Millennials y centennials son de esos términos que hacen parte de nuestro vocabulario, tan propenso a adoptar palabras extranjeras, que no nos significan mucho, pero que nos hacen sentir que somos ciudadanos del mundo. En realidad, no son términos académicos, sino más bien estereotipos derivados de conversaciones entre expertos en mercadeo y ventas, aunque muchos también les atribuyen el término a Neil Howe y William Strauss, en un libro publicado en el año 2000 con el título Millennials Rising: The Next Great Generation.

Se les tilda de egocéntricos, desorientados, inconstantes, interesados por lo nuevo, poco aficionados por la política y por la religión, aunque recuerdo bien que mi papá contaba que lo mismo le criticaba su papá, es decir mi abuelo. Así las cosas, esos términos son más etiquetas comerciales que sirven para agrupar a un tipo determinado de posibles clientes, pero que en la mayoría de los casos tienen una connotación de clase. Por eso, es difícil pensar en  millennials estrato tres o carnetizados del Sisben, ya que no son sujetos atractivos para el mercado y el comercio.

Según el Dane, las personas con edades entre 20 y 34 años corresponden al 49,7 e la población colombiana ( 25,23 % hombres y 24,24 % mujeres). Visto así, representan la mitad de los colombianos, una cifra que hace babear de las ganas a Fenalco o a la Andi. Sin embargo, las cifras caen dramáticamente cuando de hablar de millennials y centennials se trata, porque las oportunidades, los ingresos, las expectativas de vida, claramente están mal repartidas en nuestro país. Estos son en realidad, más un target de un grupo específico de consumo, que la descripción general de una porción de nuestra población. Por eso resulta fácil tratarlos de consumistas, amantes de la tecnología, llenos de dispositivos digitales, pegados del Twitter, Instagram y WhatsApp, amantes de la rumba, banales y superfluos.

Y es que algo va del millennial que puede usar Uber o Airbnb, al joven que solamente conoce a Huber Alfredo, el conductor del bici taxi que lo lleva hasta el portal de Transmilenio. No es lo mismo tomar chicha en el Chorro de Quevedo que jetearse con tequila en Andrés Carne de Res, ni tener plan de datos, que recargar minutos en la droguería de la esquina, ni apostar dos petacos de cerveza jugando micro que intercambiar opiniones en el sauna del club que pagan los papás. Ambos tienen algo de desesperanza y desarraigo, pero claramente por razones diferentes, porque en muchos casos pueden llegar a comer a la carta: unos pueden escoger lo que se comen y otros porque el que saca el as, es el único que come en la familia. Son jóvenes y por eso no resulta fácil, ni justo, convertirlos en hashtag, porque pilos y vagos hay en todas partes.

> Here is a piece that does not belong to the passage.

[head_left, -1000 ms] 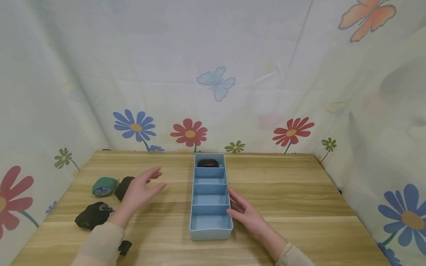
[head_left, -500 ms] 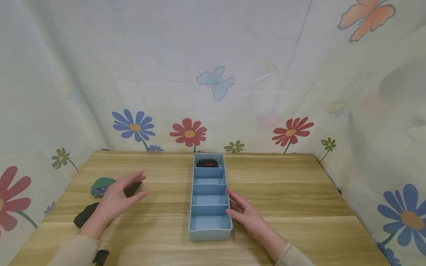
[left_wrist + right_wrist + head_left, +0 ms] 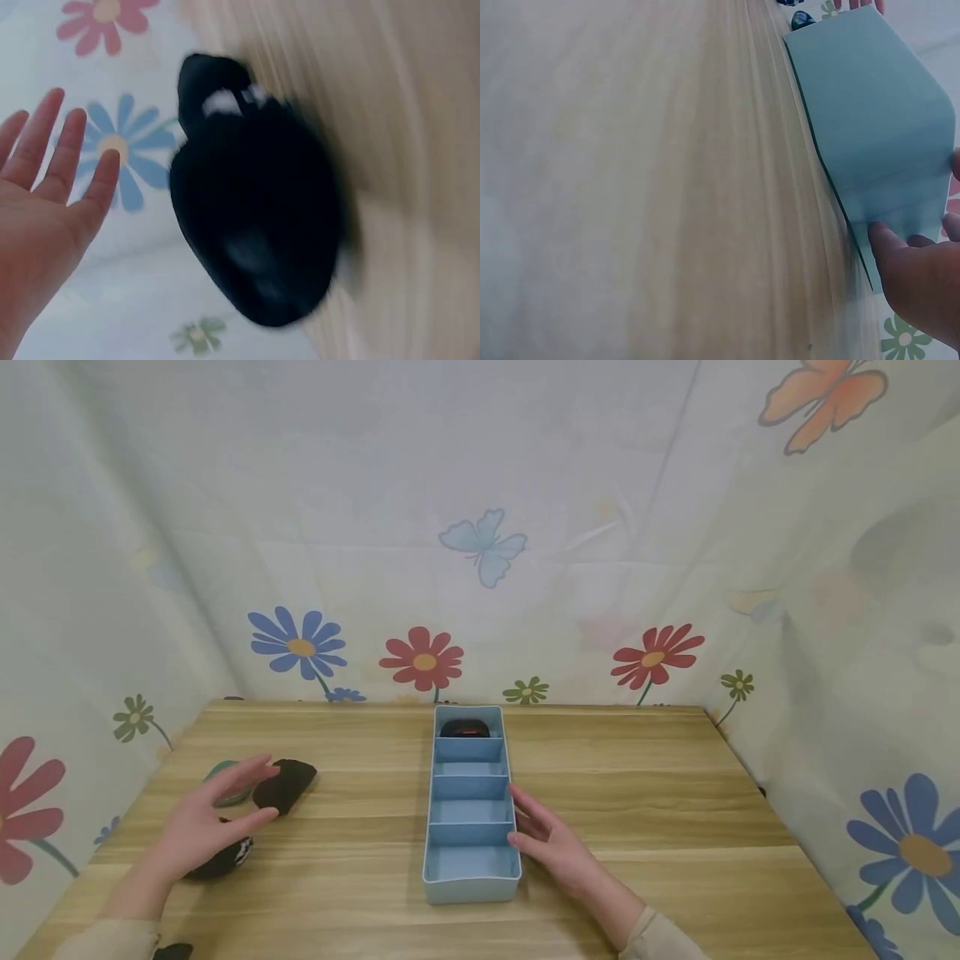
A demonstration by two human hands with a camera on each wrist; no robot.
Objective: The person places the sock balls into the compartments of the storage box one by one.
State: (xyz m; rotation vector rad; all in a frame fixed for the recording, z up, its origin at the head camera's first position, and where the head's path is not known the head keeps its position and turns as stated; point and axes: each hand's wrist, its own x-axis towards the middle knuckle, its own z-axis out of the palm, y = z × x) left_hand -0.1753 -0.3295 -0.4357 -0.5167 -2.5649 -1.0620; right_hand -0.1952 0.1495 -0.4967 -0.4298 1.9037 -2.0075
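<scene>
A long light-blue divided box (image 3: 472, 891) stands mid-table, with a black bundle (image 3: 465, 728) bearing a red mark in its far compartment. My right hand (image 3: 558, 852) touches the box's right wall with thumb and fingertips. At the left, my left hand (image 3: 197, 828) is above several cloth bundles that look like rolled socks, fingers spread, holding nothing. One black bundle (image 3: 285, 787) lies just past its fingertips. Another black bundle (image 3: 219, 865) and a green one (image 3: 217, 768) are partly hidden by the hand. In the left wrist view a black bundle (image 3: 255, 210) appears large and blurred beside the open palm.
A further black item (image 3: 174, 952) shows at the front left by the sleeve, mostly cut off. The wooden table (image 3: 637, 793) ends at a flower-print cloth (image 3: 570, 610) on the far side and at both sides.
My left hand has moved left and slightly down over the bundles, uncovering the black one beyond its fingertips. The right hand and the box have stayed in place.
</scene>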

Cada uno tiene su historia, cada uno tiene su drama, cada uno tiene sus sueños y cada cual tiene sus días de alegría y de malparidez. No todos los jóvenes son millennials, porque no todos tienen la capacidad de comprar o la oportunidad de escoger en qué trabajan o la posibilidad de cambiar de celular cada vez que Apple quiera. En resumen, no hay millennial pobre, pero lo único cierto es que a los jóvenes no se les define por el tamaño del bolsillo, sino por el tamaño de los sueños.